Get your body behind it!
Chin!
Follow straight through!
Nose!
Their fucking brains!
Chin!
They should bounce and splash!’
    After a while Felix’s toes start to hurt, so he lies down and watches as Leo’s arm hits the mattress from underneath, and it almost looks funny, as if it’s not happening for real.
    He’s still lying there when Pappa steps over him and goes to the kitchen and the stove and the pan for one more glass of Thunder-honey before he has to put on the work clothes that have been hanging a little too long in the hallway – there’s a job that Pappa has to tender for so that in a few days it might be his.

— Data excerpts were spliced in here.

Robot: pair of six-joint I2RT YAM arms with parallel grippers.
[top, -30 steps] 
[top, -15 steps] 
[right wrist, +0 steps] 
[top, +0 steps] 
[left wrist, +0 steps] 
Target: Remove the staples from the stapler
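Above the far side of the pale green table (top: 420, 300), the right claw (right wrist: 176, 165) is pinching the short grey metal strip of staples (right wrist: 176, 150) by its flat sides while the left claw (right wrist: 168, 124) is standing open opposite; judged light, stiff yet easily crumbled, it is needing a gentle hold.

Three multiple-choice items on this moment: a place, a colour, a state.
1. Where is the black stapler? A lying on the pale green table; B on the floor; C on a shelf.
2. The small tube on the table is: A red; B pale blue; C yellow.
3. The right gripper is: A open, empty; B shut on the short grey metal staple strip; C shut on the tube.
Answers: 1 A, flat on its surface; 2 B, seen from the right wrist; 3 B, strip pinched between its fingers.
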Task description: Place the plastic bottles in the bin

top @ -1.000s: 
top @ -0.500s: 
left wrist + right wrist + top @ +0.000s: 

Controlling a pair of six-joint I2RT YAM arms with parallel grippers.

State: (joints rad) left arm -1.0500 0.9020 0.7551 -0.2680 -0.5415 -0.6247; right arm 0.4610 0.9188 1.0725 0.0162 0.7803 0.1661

Felix watches the feet on their way out through the front door and hears the two quick bangs as the lift opens and closes, then feels the calm that falls over the whole flat whenever Pappa leaves, as if there’s suddenly more room inside.

14
    LEO PUNCHES AND punches the blue mattress. He’s wrapped his hands himself, just like Pappa wrapped them before leaving to paint some kitchen all day in a house in the suburbs. Leo knows he can hit harder and more frequently without that annoying pain. He begins each morning with a session before breakfast and school, runs home at lunchtime and punches without eating, then all afternoon and evening, and again if he wakes up in the night and can’t sleep.
    He hears the vacuum for the second time this afternoon.
    And he stops punching.
    Mamma is up. She’s gone past by so many times, peeking in, and he recognises the look on her face – she doesn’t like him practising.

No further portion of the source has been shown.